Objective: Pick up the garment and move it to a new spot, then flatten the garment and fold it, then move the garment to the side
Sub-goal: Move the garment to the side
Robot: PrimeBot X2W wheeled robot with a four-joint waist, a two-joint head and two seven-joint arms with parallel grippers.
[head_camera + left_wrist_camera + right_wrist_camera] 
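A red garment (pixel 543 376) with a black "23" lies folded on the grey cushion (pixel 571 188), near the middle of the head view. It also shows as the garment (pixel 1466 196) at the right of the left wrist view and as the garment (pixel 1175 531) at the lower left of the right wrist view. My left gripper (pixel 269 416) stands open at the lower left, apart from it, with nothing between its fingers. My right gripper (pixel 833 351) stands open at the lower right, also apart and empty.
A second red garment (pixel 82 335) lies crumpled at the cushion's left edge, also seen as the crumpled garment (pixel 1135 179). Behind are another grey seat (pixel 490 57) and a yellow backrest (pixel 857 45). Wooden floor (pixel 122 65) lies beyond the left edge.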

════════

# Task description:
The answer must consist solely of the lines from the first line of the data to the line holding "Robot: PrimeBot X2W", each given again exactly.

# Result of the exercise:
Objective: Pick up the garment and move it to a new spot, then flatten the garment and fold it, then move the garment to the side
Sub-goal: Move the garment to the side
Robot: PrimeBot X2W wheeled robot with a four-joint waist, a two-joint head and two seven-joint arms with parallel grippers.

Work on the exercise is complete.